Kara é um curta escrito e dirigido por David Cage, a cabeça por trás da Quantic Dream. Para os que não estão familiarizados, a Quantic Dream é uma empresa de jogos francesa responsável por clássicos como Fahrenheit (conhecido no Brasil como Indigo Prophecy) e obras de arte como Heavy Rain. No entanto, justamente por sempre prezar por um realismo nas expressões dos personagens – que, segundo Cage, é a chave para transmitir o teor emocional da história – e por passear indistintamente por cima da linha que separa filmes e jogos, a Quantic Dream sempre teve um ar cinematográfico.

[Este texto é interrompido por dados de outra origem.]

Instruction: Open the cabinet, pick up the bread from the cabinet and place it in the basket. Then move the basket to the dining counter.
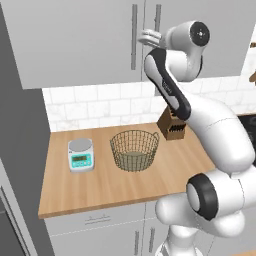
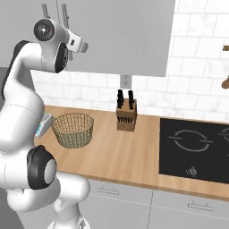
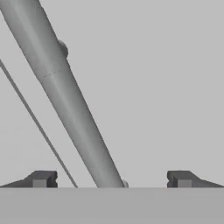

Não impressona que os testes de engine que eles realizam sempre são em formato de curta.

E o Project Kara é justamente um desses testes de engine, realizado em 2012. Protagonizado por Valorie Curry (The Following), que empresta suas feições e emoções para a androide Kara, o curta explora uma discussão famosa, já abordada por Phillip K. Dick e Isaac Asimov: O que define e distingue um ser vivo de um objeto? As referências da obra de K. Dick e, consequentemente, Blade Runner são diversas, e é possível traçar alguns paralelos entre ambos. Mas o que realmente impressiona é o teor mais emocional desse curta, bastante tocante e comovente.